The Library is pleased to welcome Lenox native Hannah Wohl on Tuesday, September 14, 2021 at 5:30 p.m. to discuss her new book, Bound by Creativity: How Contemporary Art Is Created and Judged. This event will take place via Zoom; please click HERE to access the meeting.
What is creativity? While our traditional view of creative work might lead us to think of artists as solitary visionaries, the creative process is profoundly influenced by social interactions even when artists work alone. Sociologist Hannah Wohl draws on more than one hundred interviews and two years of ethnographic research in the New York contemporary art market to develop a rich sociological perspective of creativity. From inside the studio, we see how artists experiment with new ideas and decide which works to abandon, destroy, put into storage, or exhibit. Wohl then transports readers into the art world, where we discover how artists’ understandings of their work are shaped through interactions in studio visits, galleries, international art fairs, and collectors’ homes.
Bound by Creativity reveals how artists develop conceptions of their distinctive creative visions through experimentation and social interactions.
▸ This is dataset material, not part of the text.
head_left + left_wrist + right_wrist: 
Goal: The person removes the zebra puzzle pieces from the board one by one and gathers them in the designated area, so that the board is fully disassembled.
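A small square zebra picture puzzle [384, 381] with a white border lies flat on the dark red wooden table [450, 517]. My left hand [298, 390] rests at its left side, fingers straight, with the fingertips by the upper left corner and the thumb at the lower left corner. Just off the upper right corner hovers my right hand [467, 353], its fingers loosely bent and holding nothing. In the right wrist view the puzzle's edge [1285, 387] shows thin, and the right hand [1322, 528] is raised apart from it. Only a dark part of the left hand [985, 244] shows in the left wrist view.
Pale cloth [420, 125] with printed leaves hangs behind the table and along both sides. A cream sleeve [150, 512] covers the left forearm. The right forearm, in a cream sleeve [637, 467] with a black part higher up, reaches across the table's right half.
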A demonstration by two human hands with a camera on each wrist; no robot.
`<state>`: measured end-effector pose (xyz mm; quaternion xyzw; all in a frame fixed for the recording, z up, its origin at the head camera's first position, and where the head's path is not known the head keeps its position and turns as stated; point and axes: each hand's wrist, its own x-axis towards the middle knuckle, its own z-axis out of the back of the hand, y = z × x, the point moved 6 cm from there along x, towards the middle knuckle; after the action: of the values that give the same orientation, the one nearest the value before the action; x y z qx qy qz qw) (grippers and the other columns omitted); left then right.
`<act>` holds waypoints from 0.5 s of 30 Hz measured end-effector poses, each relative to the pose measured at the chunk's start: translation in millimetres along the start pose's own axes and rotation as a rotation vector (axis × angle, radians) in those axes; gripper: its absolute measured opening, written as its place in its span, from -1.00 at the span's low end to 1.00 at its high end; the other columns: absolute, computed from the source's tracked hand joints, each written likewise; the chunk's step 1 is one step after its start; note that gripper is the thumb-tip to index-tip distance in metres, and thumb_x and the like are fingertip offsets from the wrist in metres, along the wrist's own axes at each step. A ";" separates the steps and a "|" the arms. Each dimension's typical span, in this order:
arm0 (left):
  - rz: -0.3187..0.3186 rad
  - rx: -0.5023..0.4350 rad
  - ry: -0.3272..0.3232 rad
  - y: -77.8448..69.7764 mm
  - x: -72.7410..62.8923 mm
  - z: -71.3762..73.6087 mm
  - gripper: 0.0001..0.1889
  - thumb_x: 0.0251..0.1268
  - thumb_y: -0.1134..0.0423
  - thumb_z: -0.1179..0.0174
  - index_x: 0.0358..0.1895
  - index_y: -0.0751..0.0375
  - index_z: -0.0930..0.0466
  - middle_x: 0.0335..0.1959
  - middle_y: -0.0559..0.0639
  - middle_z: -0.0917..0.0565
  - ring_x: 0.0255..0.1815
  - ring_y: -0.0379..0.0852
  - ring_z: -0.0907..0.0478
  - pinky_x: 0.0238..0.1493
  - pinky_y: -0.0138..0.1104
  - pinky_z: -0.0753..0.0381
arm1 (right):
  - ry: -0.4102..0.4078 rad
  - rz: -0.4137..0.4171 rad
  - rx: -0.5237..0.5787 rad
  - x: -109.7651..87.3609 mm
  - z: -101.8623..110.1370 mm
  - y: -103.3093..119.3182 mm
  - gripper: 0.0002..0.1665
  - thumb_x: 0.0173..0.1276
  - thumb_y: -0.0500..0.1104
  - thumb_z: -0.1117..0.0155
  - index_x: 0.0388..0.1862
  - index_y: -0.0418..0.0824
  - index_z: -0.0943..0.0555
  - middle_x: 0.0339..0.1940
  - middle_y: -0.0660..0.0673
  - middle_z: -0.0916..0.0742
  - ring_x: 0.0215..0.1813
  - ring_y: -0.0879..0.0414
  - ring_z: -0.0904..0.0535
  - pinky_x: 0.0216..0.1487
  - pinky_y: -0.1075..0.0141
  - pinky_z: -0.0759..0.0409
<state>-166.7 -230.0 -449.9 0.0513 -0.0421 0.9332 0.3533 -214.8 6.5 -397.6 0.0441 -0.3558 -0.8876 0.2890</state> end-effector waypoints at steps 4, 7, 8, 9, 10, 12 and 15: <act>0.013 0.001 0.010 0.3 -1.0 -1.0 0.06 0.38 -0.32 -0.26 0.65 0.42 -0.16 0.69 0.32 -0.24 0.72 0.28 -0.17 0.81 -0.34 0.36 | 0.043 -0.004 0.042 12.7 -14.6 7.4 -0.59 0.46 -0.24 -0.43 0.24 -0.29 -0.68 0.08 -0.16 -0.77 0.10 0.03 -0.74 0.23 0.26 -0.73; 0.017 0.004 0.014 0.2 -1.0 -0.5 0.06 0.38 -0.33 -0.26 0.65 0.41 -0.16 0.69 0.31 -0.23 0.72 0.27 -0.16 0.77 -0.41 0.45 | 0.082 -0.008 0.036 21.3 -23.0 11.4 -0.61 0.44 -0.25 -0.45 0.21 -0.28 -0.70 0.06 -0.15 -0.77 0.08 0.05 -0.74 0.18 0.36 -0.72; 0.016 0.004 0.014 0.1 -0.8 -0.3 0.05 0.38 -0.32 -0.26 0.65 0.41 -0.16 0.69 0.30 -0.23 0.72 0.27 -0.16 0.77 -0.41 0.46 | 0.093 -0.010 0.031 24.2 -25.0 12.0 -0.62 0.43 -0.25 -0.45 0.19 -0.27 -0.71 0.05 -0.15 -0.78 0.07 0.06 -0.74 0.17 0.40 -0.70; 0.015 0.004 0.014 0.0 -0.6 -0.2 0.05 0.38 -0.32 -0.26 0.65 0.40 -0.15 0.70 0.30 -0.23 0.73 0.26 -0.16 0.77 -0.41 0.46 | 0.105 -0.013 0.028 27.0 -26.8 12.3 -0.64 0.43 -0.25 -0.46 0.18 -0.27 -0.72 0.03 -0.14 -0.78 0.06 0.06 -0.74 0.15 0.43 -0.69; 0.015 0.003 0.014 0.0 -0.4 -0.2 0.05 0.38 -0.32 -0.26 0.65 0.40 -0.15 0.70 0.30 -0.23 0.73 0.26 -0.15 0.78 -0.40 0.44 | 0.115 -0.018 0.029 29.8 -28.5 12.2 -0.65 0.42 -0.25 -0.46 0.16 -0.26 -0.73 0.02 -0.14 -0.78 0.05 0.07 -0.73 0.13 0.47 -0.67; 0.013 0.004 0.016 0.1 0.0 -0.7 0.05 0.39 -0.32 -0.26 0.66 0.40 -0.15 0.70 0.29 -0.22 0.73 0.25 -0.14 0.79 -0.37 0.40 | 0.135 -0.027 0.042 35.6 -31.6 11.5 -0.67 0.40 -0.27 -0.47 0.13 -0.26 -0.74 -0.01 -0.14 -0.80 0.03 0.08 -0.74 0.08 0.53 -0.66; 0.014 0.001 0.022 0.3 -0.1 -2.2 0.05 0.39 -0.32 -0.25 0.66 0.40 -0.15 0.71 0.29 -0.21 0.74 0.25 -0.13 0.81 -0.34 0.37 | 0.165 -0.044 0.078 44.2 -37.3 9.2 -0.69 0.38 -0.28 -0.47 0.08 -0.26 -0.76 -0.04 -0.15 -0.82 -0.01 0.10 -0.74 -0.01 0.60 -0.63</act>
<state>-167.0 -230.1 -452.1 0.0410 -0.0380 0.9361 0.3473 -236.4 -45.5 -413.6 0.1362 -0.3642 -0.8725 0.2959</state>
Ultimately, we come to appreciate how judgment is integral to the creative process, both resulting in the creation of original works while also limiting an artist’s ability to break new ground. Exploring creativity through the lens of judgment sheds new light on the production of cultural objects, markets, and prestige.
About the author: Hannah Wohl is assistant professor of sociology at the University of California, Santa Barbara. She received her PhD in sociology at Northwestern University and was a postdoctoral fellow at Columbia University. Her research examines judgment and decision-making in creative industries, such as art, literature, technology, and academia. Her work has been published in leading sociology journals and has won prizes from the American Sociological Association. Hannah grew up in Lenox and attended Berkshire Country Day School and Lenox Memorial High School. She did her homework at the Lenox Library.